Kulit Bundar

New Age of Sports Community

Pesimis vs Optimis, Kita yang Mana?


Apa itu pesimisme? Pesimisme bukanlah penyakit mental, tetapi sifat kepribadian di mana seseorang memiliki pandangan hidup yang lebih negatif. Atau beberapa mungkin mengatakan, realistis, tentang kehidupan. Seorang pesimis biasanya mengharapkan hasil yang tidak menyenangkan dan curiga ketika segala sesuatu tampak berjalan dengan baik. Dapat juga diartikan, sikap yang menunjukkan bahwa segala sesuatunya akan salah dan keinginan atau tujuan orang tidak mungkin terpenuhi.

Pesimisme bukanlah sifat yang dicita-citakan kebanyakan orang. Hal ini terkait dengan kenegatifan, sikap yang setengah-setengah, depresi, dan gangguan suasana hati lainnya.

Pesimisme vs Optimisme

Pesimisme adalah kebalikan dari optimisme. Sementara seseorang dengan pesimisme sering memiliki pandangan hidup yang negatif, seseorang dengan optimisme melihat sesuatu dari sudut pandang positif, cenderung melihat keuntungan dari sesuatu dibandingkan berfokus pada kerugiannya.

Misalnya, seseorang dengan pesimisme mungkin melihat hari hujan dan memikirkan bagaimana hal itu merusak rencana mereka atau betapa sedihnya mereka ketika basah. Seseorang dengan optimisme akan melihat hari hujan yang sama dan memikirkan bagaimana air akan baik untuk bunga atau bersemangat karena mereka dapat melihat pelangi.

Orang pesimis memikirkan hal-hal buruk terjadi dan cenderung melihat sisi negatifnya sementara orang optimis mengharapkan hal-hal baik terjadi dan mencari arti lain ketika hidup tidak berjalan sesuai keinginan.

Foto : Quotefancy

Psikolog memandang pesimisme dan optimisme sebagai garis.

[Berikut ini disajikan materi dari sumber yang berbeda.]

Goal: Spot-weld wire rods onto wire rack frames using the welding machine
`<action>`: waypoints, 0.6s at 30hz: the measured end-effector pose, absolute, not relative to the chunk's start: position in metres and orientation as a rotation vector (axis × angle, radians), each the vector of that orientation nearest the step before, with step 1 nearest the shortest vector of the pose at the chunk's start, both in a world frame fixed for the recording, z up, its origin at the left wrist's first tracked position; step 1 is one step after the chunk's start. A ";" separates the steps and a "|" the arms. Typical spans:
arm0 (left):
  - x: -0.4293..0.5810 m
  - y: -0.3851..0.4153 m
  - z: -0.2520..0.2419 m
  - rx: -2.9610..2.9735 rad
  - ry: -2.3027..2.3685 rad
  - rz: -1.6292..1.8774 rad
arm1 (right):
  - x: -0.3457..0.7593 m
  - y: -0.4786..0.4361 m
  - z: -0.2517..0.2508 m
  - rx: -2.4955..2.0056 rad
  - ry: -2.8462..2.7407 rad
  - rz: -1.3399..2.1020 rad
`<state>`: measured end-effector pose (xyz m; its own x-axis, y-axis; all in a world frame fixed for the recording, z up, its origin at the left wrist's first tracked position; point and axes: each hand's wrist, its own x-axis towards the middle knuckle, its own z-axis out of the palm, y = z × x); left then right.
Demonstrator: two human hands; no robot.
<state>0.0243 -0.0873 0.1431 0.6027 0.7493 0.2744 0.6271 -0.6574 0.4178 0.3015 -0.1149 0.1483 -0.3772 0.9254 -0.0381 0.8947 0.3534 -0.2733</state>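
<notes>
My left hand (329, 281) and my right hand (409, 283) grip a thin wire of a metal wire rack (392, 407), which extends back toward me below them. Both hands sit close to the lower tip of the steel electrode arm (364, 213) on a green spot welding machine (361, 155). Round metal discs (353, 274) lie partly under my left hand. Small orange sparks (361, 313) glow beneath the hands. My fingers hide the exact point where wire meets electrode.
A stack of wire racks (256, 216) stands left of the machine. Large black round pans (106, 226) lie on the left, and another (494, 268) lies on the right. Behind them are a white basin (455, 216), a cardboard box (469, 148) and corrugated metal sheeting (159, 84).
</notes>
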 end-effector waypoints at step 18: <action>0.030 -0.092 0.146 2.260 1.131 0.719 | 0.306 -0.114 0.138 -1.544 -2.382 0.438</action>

Di salah satu ujung garis terletak seorang pesimis murni, yang mungkin percaya bahwa hidup tidak memiliki arti atau tujuan, atau memiliki banyak sinisme. Di sisi lain adalah optimis murni, yang mungkin begitu positif sehingga terlepas dari kenyataan.

Kebanyakan orang berbohong di suatu tempat di tengah spektrum pesimisme-optimisme. Setiap orang memiliki pasang surut, ketika cara berpikir mereka lebih negatif atau positif. Keadaan hidup dan pengaruh waktu dan pengalaman juga memengaruhi pesimisme atau optimisme relatif kita.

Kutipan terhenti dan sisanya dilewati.